Dan ketika kebaikan dan kemurahan hati itu dicerabut dari dirimu,
Engkau sibuk menyalahkan orang-orang, sipemilik kebaikan hati telah melalaikan kewajibannya terhadapmu. Sejak kapan kebaikan itu hati berubah menjadi kewajiban?

9 komentar:

  1. KEREN ARTIKEL BARUNYA.........
    mungkin itulah sifat dasar manusia yang terkadang naif, atau mungkin inti dari sebuah kematangan dan kedewasaan itu belum tumbuh.he....he....

    BalasHapus
  2. dan apabila letak salahnya pada kami, mungkin itulah kekurangan kami, maafkan kami, jika salah

    BalasHapus
  3. Menurut gw mah kebaikan hati/kedermawanan adalah suatu kewajiban bagi umat Muslim. Perkara orang lain menyalahgunakan kebaikan kita ya memang ga bisa dibiarkan, tetapi itu soal lain.

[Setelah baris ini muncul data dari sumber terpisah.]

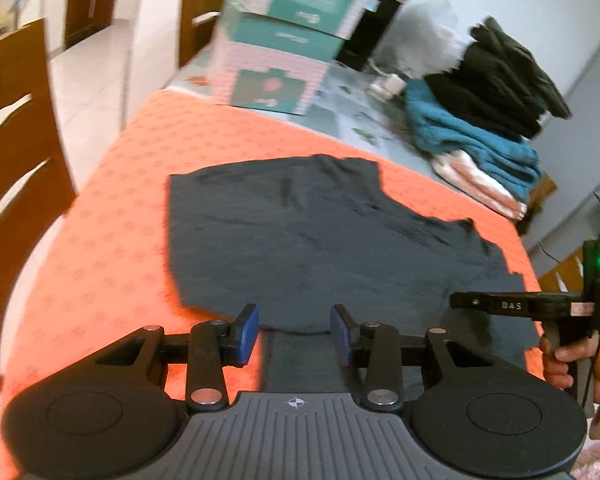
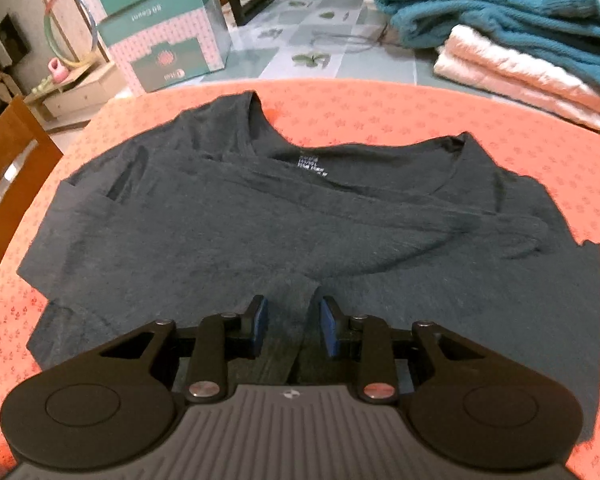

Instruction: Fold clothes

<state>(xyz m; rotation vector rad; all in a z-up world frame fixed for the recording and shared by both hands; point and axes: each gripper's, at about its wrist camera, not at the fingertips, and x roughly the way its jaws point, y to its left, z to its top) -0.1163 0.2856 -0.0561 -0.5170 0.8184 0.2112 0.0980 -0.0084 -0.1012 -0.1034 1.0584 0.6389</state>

    No offense bro, tapi entry ini kesannya ko hanya sekedar mencari alasan/pembenaran bagi anda untuk tidak berbuat baik.

    BalasHapus
  4. Tulisan ini mesti dilihat dari perspektif "yang menerima kabaikan hati" bukan dari sisi pelaku kebaikan. Demikian...

    BalasHapus
  5. Kebaikan hati itu bukan kewajiban, tapi sesuatu yang sudah seharusnya inhern bagi setiap manusia. Sebagian mengistilahkannya "FITRAH". Kebaikan hati tidak mengenal sekat agama. Tapi berbicara tentang kemanusiaan...

    BalasHapus
  6. Justru saya berkomentar karena membaca entry ini dengan memposisikan diri sebagai pihak yang penerima 'kebaikan,' dan juga karena adanya generalisasi seperti: penerima kebaikan hati adalah orang orang yang pendek akal, banyak kelemahan dan tidak menyadari 'kedirian' mereka didalam tulisan ini.

    Ditambah lagi dengan kalimat pretensius tentang kebaikan hati adalah milik orang orang yang mulia (yang disadari atau tidak, menyiratkan kepada pembaca bahwa anda mengganggap diri sendiri sebagai seseorang yang mulia), membuat saya tergelitik untuk menanggapi tulisan anda.

    BalasHapus
  7. Ya, yang AstraldRain katakan ada benarnya. Maksud saya begini: Saat Tuhan menganugerahkan rezeki kepada seseorang, seseorang akan sangat mudah bersyukur. Tetapi ketika rezeki itu sudah mulai dirasakannya sulit, maka sesorang akan mulai mepertanyakan: "Koq Tuhan memperlakukan saya seperti ini?" Padahal Tuhan memiliki Hak Sepenuhnya dalam hal mengatur rezeki. Jadi kebaikan hati/anugerah itu adalah sesuatu yang hanya bisa diterima tetapi tidak bisa dituntut bila tidak diperoleh. Kita hanya bisa mempersiapkan diri untuk layak menerima segala anugerah/kebaikan hati. Kata "Tuhan", "Aku", "Kau", "Dia" adalah bentuk personifikasi dalam tulisan ini. Bukan untuk menunjuk apalagi menuduh. Terima Kasih atas responnya.

    BalasHapus
  8. Oh...iya, untuk AstraldRain, minta bantuannya donk untuk mengomentari tulisan yang lain. Komentar apapun yang AstraldRain berikan itu akan memperkaya khazanah saya dalam membuat tulisan-tulisan selanjutnya. Terima Kasih ya sebelumnya....

    BalasHapus
  9. saya suka kata ini
    Tuhan memiliki Hak Sepenuhnya dalam hal mengatur rezeki. Jadi kebaikan hati/anugerah itu adalah sesuatu yang hanya bisa diterima tetapi tidak bisa dituntut bila tidak diperoleh.